From a safety point of view it should be mentioned that chronic exposure to a dose that was identified as the maximum tolerable dose in a short-term study may render the tolerable short-term toxicity into intolerable long-term toxicity.
Dasatinib, Nilotinib and Bosutinib – CML (chronic myeloid leukaemia) – TKI with different safety profiles from a regulatory point of view and availability of second generation TKI
In general TKI are well tolerated in clinical practice, particularly, if compared with the toxicity of cytostatic drugs normally used in oncology. Often side effects are only mild (grade 2 and lower) and occur early in the treatment course. Frequently they last only some days or weeks and resolve spontaneously. Moreover, even if drug-related toxicity requires drug discontinuation, re-exposition is often successful and permanent dose reduction is rarely necessary.

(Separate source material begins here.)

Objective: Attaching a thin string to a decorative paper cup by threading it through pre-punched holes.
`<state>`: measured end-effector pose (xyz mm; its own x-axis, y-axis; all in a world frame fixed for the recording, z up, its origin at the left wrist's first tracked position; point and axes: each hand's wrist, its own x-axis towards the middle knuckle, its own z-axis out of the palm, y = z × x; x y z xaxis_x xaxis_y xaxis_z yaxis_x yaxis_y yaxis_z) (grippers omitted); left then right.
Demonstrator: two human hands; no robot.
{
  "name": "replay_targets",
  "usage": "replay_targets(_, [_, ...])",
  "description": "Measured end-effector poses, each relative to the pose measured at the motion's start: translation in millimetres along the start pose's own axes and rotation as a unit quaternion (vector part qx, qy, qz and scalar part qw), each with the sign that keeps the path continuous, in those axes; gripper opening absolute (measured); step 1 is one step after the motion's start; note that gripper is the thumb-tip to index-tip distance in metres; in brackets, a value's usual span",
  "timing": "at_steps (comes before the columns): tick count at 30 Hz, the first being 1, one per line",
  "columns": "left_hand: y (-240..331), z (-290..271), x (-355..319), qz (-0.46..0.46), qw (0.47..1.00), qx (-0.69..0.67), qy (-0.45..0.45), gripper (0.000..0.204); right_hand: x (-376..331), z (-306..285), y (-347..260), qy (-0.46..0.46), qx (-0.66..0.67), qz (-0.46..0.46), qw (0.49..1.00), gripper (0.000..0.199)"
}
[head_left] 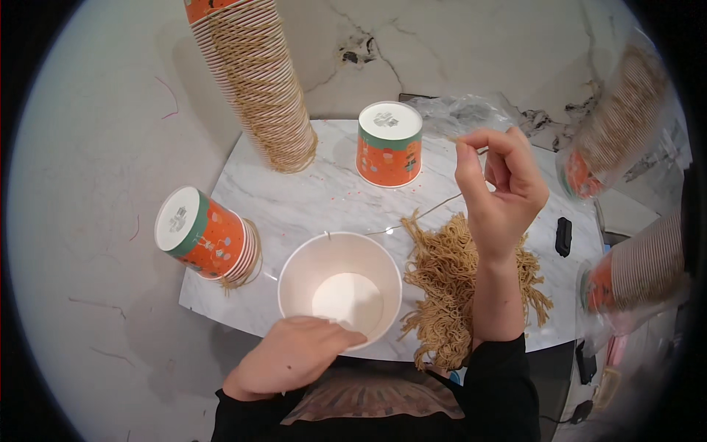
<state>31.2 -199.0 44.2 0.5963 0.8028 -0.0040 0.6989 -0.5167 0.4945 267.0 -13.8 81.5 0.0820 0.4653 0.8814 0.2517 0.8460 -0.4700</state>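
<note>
A white-walled paper bucket [346, 291] is being kept mouth-up at the near side of the marbled tabletop [283, 199], and inside it only bare wall and base are being shown. A tan string [442, 203] is being stretched from its far rim towards the raised right hand [504, 173], where a strand is being pinched between thumb and forefinger; part of its path is being hidden by that hand. The left hand [298, 350] is being laid across the near rim, seemingly to steady the bucket against the pull, though with the thumb hidden a firm grip cannot be told. The hands are being held well apart, presumably so that the string is being kept straight. A heap of tan strings [442, 287] is being left beneath the right forearm, apparently for easy reach. Beyond, an orange-and-green bucket [390, 158] is being stood upside down, its contents being hidden. At the left, a short nested stack [221, 239] and a tall stack [258, 81] are being draped with strings, while at the right two bucket stacks [618, 125] are being enclosed in clear plastic.
</note>
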Motion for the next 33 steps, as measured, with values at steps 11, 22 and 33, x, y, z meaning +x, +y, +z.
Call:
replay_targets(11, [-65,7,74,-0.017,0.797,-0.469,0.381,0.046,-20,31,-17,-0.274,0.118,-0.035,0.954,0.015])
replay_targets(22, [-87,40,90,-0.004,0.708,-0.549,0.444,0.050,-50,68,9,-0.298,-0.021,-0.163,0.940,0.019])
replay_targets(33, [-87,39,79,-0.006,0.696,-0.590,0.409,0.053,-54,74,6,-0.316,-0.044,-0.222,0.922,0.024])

The advent of Imatinib in 2001 has dramatically changed the prognosis in patients with chronic myeloid leukaemia (CML): The five-year survival rate of patients with chronic phase CML improved from approximately 20% in the pre-TKI era to more than 90% [6]. In those patients who achieve a stable cytogenetic response with Imatinib overall survival is reported with 95.2% at 8 years in the literature and thus does not differ statistically significantly from that of the general population [7]. Imatinib is still the most common TKI modality used as a front-line therapy in CML across the world. However, due to the occurrence of Imatinib resistance and intolerance, second generation TKI as Dasatinib, Nilotinib and Bosutinib have been developed. In non-clinical models they are 30 to 300 times more potent than Imatinib and can inhibit most Imatinib-resistant BCR-ABL mutations (EPARs for Imatinib, Dasatinib and Nilotinib [4]). Comparable with the experience in anti-infective drugs, multidrug-resistant BCR/ABL mutations occurs which preclude further use of the approved TKI. For example, patients with T315I mutation respond only on treatment with third generation TKI Ponatinib, which was specifically designed as a treatment option for these populations.
TKI indicated in CML have some side effects in common as myelosuppression, gastrointestinal complaints, rash, fatigue, headache and peripheral and periorbital oedema; however, intensity varies significantly between the different products. Other AE are peculiar of each drug: Imatinib has been uncommonly associated with severe heart failure, while Nilotinib is associated with QT prolongation, pancreatitis, increased rate of cardiovascular events, and occurrence of peripheral arterial occlusive disease (PAOD). Dasatinib may cause pleural, pericardial and peritoneal effusions; additionally interaction with platelet function is discussed to explain higher rates of gastrointestinal bleeding observed in clinical practice. Bosutinib is associated with significant gastrointestinal toxicity (diarrhea) and hepatotoxicity. Serious AE observed with Ponatinib are an alarming high rate of arterial thrombosis, and cardiovascular events as well as hepatotoxicity.
Differences in the safety profiles of these TKI seems to be at least partially explained by the additional inhibition of other signalling pathways apart BCR-ABL [c-Kit, Src family kinases, platelet-derived growth factor receptors (PDGFR), and others].
However, it should be kept in mind that TKI treatment of CML has to be administered lifelong and knowledge about potential long-term risks and efficacy, especially for the second generation TKI Dasatinib, Nilotinib and Bosutinib, is still limited. Whether risks associated with Ponatinib treatment can be tolerated is currently under discussion again.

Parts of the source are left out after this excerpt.